## Task prompt:
Give back, word for word, the lines in the listing below from the one holding "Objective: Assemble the" down to the one holding "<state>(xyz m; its", both ends included.

## Source data:
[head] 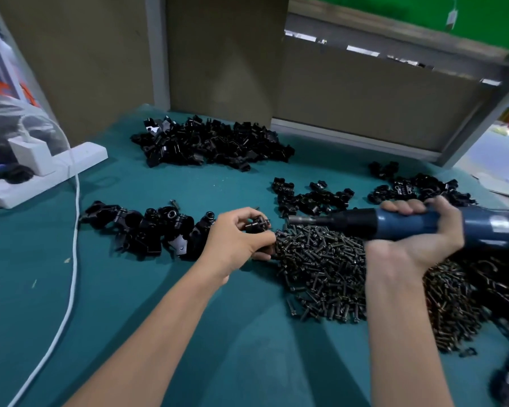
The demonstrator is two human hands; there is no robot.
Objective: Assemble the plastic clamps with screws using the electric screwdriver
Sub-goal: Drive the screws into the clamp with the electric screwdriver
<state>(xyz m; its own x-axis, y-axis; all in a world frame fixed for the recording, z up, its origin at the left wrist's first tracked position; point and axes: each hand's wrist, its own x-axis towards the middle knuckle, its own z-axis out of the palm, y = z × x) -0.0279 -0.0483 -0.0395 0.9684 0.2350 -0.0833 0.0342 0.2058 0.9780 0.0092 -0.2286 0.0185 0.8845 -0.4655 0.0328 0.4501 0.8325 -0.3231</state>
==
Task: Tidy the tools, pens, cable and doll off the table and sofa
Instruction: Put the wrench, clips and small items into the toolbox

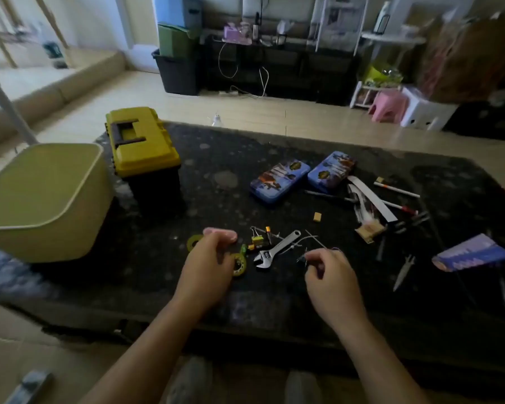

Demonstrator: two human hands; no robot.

## Expected answer:
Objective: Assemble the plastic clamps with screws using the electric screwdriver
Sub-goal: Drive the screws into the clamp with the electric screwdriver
<state>(xyz m; its own x-axis, y-axis; all in a world frame fixed for the recording, z up, its origin at the left wrist's first tracked position; point and axes: each hand's wrist, its own x-axis towards the middle knuckle, its own z-axis out of the palm, y = z × x) -0.0279 -0.0483 -0.0395 0.9684 0.2350 -0.0833 0.0342 0.2058 0.9780 0.0092 -0.2286 0.0185 0.8845 -0.4655 0.0328 0.4501 0.8325 -0.3231</state>

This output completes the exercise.